*** Begin section ***

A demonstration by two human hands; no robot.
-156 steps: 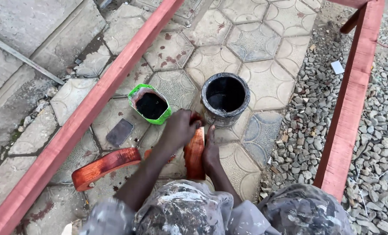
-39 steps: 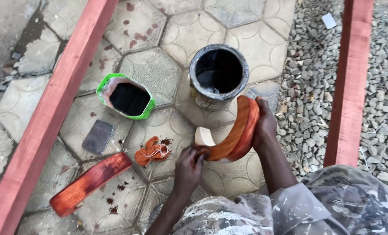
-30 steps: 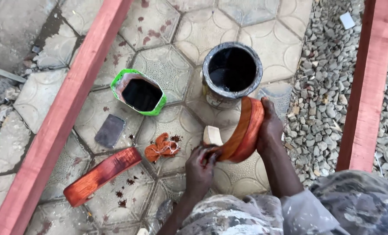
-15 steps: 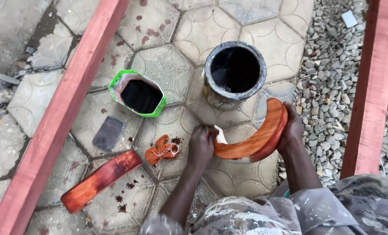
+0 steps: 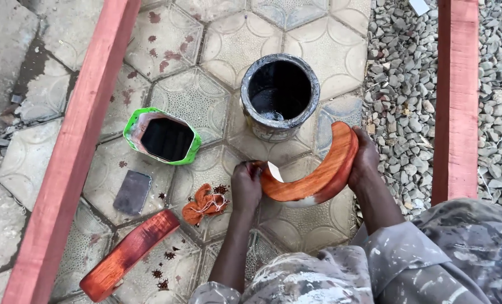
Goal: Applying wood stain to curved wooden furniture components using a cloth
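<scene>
- Since half a second back, curved orange-stained wooden piece [image 5: 318, 174] is tipping flatter, its broad face now turning up toward the camera; view is also sitting closer.
- Right hand [image 5: 364, 163] is cupping the piece's far rounded end, fingers wrapped behind it and gripping, so the arc is staying propped off the paving.
- Left hand [image 5: 245, 186] is closed around the near end, fingertips pinched at the pale unstained tip; I cannot tell whether anything else is in that fist.
- Holding by both ends is leaving the wet-looking stained face untouched, likely deliberate.
- Round grey metal can of dark liquid [image 5: 280, 93] is sitting just beyond the left fingertips, near the piece's upper edge.
- Cut green plastic tub of dark stain [image 5: 162, 137] is lying further left of the left fingers.
- Crumpled orange-stained rag [image 5: 205, 204] is lying just left of the left wrist, within easy reach.
- Straight red-stained wooden slat [image 5: 128, 253] is lying well apart, down-left, probably set aside on the hexagonal paving tiles [image 5: 228, 39].
</scene>
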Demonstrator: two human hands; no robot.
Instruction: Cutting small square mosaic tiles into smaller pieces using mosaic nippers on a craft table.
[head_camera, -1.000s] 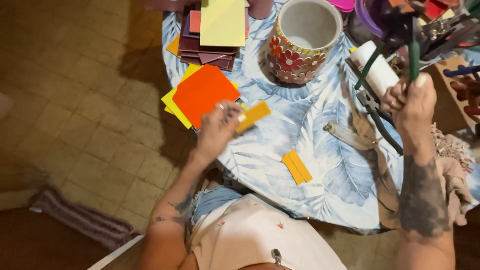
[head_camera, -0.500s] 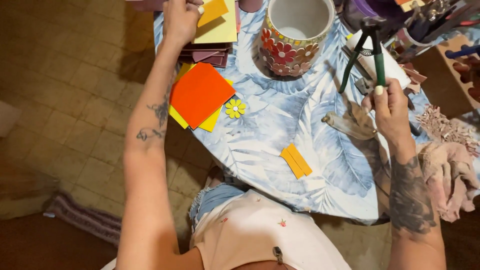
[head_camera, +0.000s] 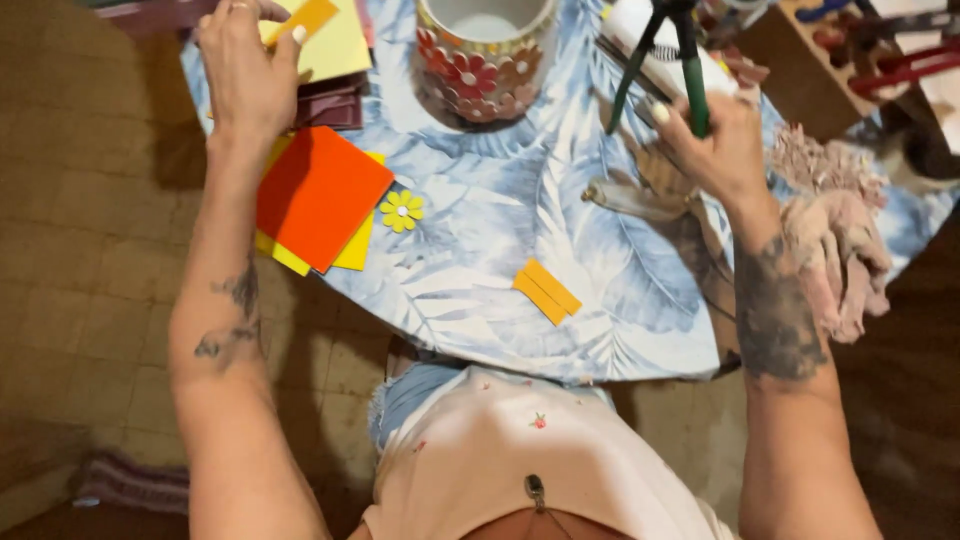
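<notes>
Looks like the tile-picking step: a small orange rectangular tile (head_camera: 303, 20) is pinched in the left hand (head_camera: 243, 75) at upper left, over the yellow square sheet (head_camera: 335, 52). Green-handled nippers (head_camera: 690, 60) are gripped closed-fisted by the right hand (head_camera: 715, 150) at upper right. Probably tile and nippers need to be brought together next.

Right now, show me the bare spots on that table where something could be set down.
Freest: the leaf-print cloth between the small yellow flower, the mosaic pot and the two orange strips. Another patch lies below the strips, toward the near edge. Crowded: the far left by the tile stack and left hand, and the right around the right hand gripping green-handled nippers.
</notes>
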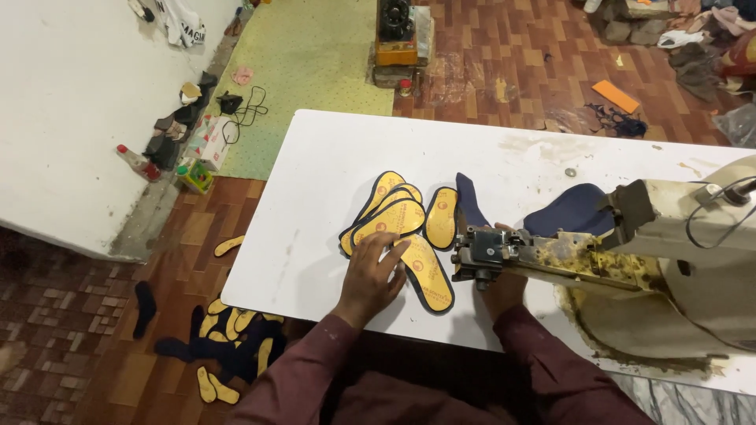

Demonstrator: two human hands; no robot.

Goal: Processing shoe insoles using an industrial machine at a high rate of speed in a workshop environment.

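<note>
Several yellow shoe insoles with dark blue edges [394, 216] lie fanned on the white table [315, 189]. My left hand [374, 271] rests flat, fingers spread, on one insole [429, 275] at the near side of the pile. My right hand [502, 287] is mostly hidden under the head of a worn cream sewing machine [614, 260]; whether it holds anything cannot be seen. A dark blue insole piece [470, 201] stands just behind the machine's head, and another dark blue piece [571, 211] lies by the machine arm.
More yellow and blue insoles [228, 346] are scattered on the wood-pattern floor at the left of the table. A second machine [398, 31] stands on the floor beyond. Clutter lines the white wall at left and the far right corner.
</note>
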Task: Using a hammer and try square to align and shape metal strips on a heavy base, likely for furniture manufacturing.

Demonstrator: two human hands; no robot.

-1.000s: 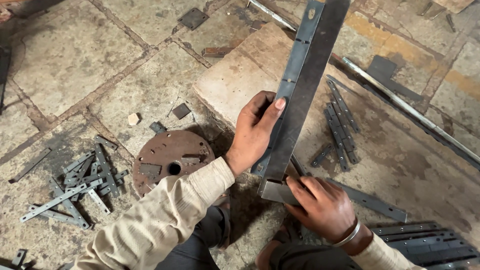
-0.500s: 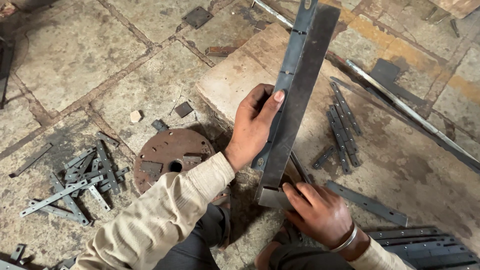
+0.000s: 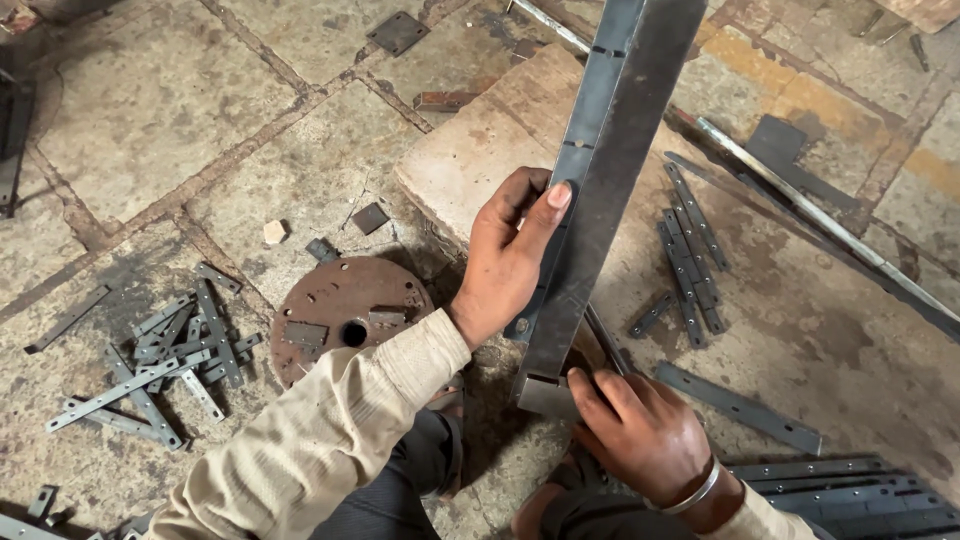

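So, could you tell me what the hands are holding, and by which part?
Both hold one long steel angle bar standing on end. The left hand grips its edge partway up; the right hand grips its bottom end.

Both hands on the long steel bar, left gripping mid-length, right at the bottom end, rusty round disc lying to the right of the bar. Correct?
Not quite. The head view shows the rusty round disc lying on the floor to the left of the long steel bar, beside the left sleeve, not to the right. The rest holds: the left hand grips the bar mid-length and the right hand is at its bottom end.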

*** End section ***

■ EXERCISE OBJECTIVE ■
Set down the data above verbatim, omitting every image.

■ ANSWER BELOW ■
A demonstration by two human hands; no robot.
-156 steps: 
-39 steps: 
-30 steps: 
-15 steps: 
+0 steps: 
Goal: Applying wood stain to curved wooden furniture components using a cloth
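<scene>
- Since half a second back, curved orange-stained wooden piece [image 5: 318, 174] is tipping flatter, its broad face now turning up toward the camera; view is also sitting closer.
- Right hand [image 5: 364, 163] is cupping the piece's far rounded end, fingers wrapped behind it and gripping, so the arc is staying propped off the paving.
- Left hand [image 5: 245, 186] is closed around the near end, fingertips pinched at the pale unstained tip; I cannot tell whether anything else is in that fist.
- Holding by both ends is leaving the wet-looking stained face untouched, likely deliberate.
- Round grey metal can of dark liquid [image 5: 280, 93] is sitting just beyond the left fingertips, near the piece's upper edge.
- Cut green plastic tub of dark stain [image 5: 162, 137] is lying further left of the left fingers.
- Crumpled orange-stained rag [image 5: 205, 204] is lying just left of the left wrist, within easy reach.
- Straight red-stained wooden slat [image 5: 128, 253] is lying well apart, down-left, probably set aside on the hexagonal paving tiles [image 5: 228, 39].
</scene>
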Demonstrator: two human hands; no robot.
Instruction: Cutting small square mosaic tiles into smaller pieces using mosaic nippers on a craft table.
[head_camera, -1.000s] 
[head_camera, -0.500s] 
[head_camera, +0.000s] 
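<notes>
Looks like the tile-picking step: a small orange rectangular tile (head_camera: 303, 20) is pinched in the left hand (head_camera: 243, 75) at upper left, over the yellow square sheet (head_camera: 335, 52). Green-handled nippers (head_camera: 690, 60) are gripped closed-fisted by the right hand (head_camera: 715, 150) at upper right. Probably tile and nippers need to be brought together next.

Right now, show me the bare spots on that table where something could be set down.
Freest: the leaf-print cloth between the small yellow flower, the mosaic pot and the two orange strips. Another patch lies below the strips, toward the near edge. Crowded: the far left by the tile stack and left hand, and the right around the right hand gripping green-handled nippers.
</notes>
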
Demonstrator: two human hands; no robot.

Goal: Processing shoe insoles using an industrial machine at a high rate of speed in a workshop environment.

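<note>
Several yellow shoe insoles with dark blue edges [394, 216] lie fanned on the white table [315, 189]. My left hand [374, 271] rests flat, fingers spread, on one insole [429, 275] at the near side of the pile. My right hand [502, 287] is mostly hidden under the head of a worn cream sewing machine [614, 260]; whether it holds anything cannot be seen. A dark blue insole piece [470, 201] stands just behind the machine's head, and another dark blue piece [571, 211] lies by the machine arm.
More yellow and blue insoles [228, 346] are scattered on the wood-pattern floor at the left of the table. A second machine [398, 31] stands on the floor beyond. Clutter lines the white wall at left and the far right corner.
</note>
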Task: Using a hammer and try square to align and shape metal strips on a heavy base, likely for furniture manufacturing.

Demonstrator: two human hands; no robot.

-1.000s: 
-0.500s: 
+0.000s: 

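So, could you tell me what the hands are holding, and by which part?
Both hold one long steel angle bar standing on end. The left hand grips its edge partway up; the right hand grips its bottom end.

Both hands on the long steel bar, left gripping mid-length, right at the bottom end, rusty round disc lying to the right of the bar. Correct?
Not quite. The head view shows the rusty round disc lying on the floor to the left of the long steel bar, beside the left sleeve, not to the right. The rest holds: the left hand grips the bar mid-length and the right hand is at its bottom end.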

Further output is not needed for this exercise.